On September 1, 2010, the sentencing judge, the Honorable Gustave Diamond, sentenced
Mr. Thomas to a total term of incarceration of 240 months at each of Counts One, Two and Three
of the indictment to be served concurrently. Judgment, ECF No. 294. The Court also imposed a
term of supervised release of 10 years consisting of 10 years at each of Counts One, Two and
Three to run concurrently. Id. Mr. Thomas is currently serving his sentence at FCI Yazoo City
(Low) in Yazoo City, Mississippi.
Mot. 1, ECF No. 393. To date, Mr. Thomas has served
approximately 13 years of incarceration, and has served 68.4% of his sentence as of May 6, 2020.

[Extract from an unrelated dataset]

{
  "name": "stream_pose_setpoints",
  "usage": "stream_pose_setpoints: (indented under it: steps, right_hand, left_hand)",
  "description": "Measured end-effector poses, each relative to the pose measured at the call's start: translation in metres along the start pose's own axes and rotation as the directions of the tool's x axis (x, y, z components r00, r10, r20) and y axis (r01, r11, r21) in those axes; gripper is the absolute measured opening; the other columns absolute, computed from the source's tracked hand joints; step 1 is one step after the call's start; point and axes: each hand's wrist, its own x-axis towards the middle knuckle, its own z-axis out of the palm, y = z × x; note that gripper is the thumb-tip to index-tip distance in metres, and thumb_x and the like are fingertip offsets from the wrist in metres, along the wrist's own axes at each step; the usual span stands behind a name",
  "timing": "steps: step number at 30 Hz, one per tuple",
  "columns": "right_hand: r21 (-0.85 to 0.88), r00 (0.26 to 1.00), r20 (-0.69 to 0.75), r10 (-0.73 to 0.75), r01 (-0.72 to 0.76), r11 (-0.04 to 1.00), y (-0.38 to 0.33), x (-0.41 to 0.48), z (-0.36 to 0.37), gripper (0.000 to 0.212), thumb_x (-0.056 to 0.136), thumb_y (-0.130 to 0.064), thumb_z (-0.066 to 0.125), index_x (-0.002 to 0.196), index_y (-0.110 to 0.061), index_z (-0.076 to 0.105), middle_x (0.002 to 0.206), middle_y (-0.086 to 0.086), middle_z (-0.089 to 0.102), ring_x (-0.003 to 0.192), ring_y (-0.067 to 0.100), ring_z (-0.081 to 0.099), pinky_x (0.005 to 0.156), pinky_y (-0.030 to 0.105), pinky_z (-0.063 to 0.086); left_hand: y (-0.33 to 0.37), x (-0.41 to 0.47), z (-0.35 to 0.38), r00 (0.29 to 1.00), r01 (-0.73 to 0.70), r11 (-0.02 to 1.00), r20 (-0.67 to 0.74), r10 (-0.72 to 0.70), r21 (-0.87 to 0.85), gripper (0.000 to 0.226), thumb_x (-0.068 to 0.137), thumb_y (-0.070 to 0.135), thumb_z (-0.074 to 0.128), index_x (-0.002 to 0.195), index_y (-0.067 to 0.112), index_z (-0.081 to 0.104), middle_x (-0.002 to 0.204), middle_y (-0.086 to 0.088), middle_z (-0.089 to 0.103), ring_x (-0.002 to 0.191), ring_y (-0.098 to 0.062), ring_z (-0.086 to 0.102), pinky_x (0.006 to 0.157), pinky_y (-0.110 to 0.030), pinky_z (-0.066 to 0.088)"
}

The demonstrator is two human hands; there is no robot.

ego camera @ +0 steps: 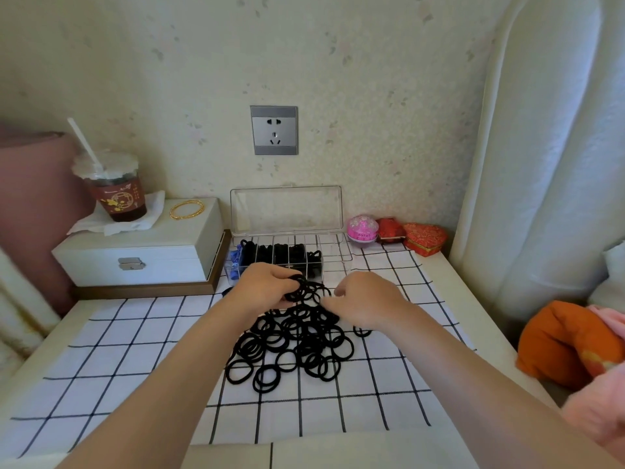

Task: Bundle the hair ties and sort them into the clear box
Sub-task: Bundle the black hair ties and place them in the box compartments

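Observation:
A heap of loose black hair ties [297,346] lies on the checked cloth [135,350] in the middle of the table. My left hand [262,287] grips a bunch of black hair ties [304,291] lifted just above the heap's far edge. My right hand [363,299] hovers close beside that bunch with fingers curled; what it holds, if anything, I cannot make out. Behind the hands stands the clear box [333,253] with its lid raised. Its left compartments hold black ties and blue clips, its right compartments show nothing inside.
A white jewellery case [135,252] at the back left carries a drink cup with a straw [113,187] and a gold bangle [187,208]. Small pink and red trinket boxes [395,231] sit at the back right. Curtain and orange cushion [558,343] flank the right edge.

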Motion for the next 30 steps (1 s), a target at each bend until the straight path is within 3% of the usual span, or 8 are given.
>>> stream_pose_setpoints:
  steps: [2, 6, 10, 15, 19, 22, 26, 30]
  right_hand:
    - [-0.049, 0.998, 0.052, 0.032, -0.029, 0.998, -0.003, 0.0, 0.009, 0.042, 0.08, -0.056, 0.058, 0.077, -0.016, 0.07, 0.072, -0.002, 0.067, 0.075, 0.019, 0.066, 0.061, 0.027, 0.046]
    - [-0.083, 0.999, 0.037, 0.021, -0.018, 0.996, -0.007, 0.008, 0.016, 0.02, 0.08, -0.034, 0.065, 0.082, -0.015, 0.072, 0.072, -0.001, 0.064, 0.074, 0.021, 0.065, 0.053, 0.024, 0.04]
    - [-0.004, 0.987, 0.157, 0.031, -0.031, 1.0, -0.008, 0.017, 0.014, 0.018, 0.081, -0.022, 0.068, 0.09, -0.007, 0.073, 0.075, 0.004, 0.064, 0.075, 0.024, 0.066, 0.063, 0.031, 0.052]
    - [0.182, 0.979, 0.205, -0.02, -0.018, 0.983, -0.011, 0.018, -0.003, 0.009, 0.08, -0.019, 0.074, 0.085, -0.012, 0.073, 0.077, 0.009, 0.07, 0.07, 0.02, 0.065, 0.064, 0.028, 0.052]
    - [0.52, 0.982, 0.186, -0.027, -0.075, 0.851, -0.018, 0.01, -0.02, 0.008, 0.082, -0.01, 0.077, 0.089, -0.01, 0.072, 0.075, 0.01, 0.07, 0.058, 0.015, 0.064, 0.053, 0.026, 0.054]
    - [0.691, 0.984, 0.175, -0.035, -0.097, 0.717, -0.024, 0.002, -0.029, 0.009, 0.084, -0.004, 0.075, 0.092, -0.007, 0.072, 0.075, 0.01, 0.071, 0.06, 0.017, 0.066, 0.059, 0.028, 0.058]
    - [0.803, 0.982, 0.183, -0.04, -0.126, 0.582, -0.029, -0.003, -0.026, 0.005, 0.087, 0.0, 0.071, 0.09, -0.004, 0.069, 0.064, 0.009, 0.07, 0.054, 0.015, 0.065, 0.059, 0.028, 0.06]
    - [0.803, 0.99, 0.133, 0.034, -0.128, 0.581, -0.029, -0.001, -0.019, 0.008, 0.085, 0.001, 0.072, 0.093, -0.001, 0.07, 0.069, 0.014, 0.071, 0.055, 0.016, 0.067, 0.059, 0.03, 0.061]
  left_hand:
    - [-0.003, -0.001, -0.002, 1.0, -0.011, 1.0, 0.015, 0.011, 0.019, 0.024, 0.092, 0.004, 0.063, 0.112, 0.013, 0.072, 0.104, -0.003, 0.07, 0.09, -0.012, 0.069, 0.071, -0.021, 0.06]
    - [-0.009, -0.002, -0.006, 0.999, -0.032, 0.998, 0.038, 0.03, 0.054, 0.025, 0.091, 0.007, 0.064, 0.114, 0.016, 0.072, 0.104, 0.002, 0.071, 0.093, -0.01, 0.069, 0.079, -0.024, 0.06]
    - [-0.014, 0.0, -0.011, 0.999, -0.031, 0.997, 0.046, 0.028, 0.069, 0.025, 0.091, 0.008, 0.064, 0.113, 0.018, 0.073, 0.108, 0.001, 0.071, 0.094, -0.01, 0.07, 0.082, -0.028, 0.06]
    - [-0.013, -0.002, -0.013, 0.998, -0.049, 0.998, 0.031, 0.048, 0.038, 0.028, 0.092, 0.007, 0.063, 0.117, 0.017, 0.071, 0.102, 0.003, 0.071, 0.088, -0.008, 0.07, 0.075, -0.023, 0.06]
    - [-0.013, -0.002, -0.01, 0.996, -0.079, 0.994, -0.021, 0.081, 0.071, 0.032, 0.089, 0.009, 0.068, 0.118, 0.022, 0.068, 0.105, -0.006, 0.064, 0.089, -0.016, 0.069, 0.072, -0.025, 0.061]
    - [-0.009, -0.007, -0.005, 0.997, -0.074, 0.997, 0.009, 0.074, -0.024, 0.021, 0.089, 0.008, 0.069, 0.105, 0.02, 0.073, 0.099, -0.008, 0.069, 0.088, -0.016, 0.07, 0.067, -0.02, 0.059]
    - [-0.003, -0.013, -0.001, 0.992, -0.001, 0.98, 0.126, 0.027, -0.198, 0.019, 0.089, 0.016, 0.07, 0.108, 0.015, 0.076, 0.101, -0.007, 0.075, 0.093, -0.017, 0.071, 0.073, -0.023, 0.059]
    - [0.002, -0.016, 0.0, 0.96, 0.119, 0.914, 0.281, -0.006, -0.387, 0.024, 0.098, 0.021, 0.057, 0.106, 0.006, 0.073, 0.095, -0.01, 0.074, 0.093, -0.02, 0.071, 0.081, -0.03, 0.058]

Id. at 2, Sentencing Computation, ECF No. 393-2. Mr. Thomas asserts that his expected release
date is September 29, 2022. Id. at 2. He requests his sentence be reduced to time served and that
he immediately be released to begin serving his previously determined supervised release.
Mr. Thomas filed his first Motion on May 27, 2020, ECF No. 381, and upon being
appointed counsel, his second motion was filed on July 14, 2020. The Government filed its
Response (ECF No. 397) on July 2, 2020 and on August 5, 2020, Mr. Thomas filed a Reply (ECF
No. 399).
II.
His Motion is thus ripe for disposition.
Discussion
“[A]s a general matter, a court cannot modify a term of imprisonment after it has been
imposed without specific authorization.” McMillan v. United States, 257 F. App’x 477, 479 (3d
Cir. 2007). Courts have specific authorization under the First Step Act’s amendment of 18 U.S.C.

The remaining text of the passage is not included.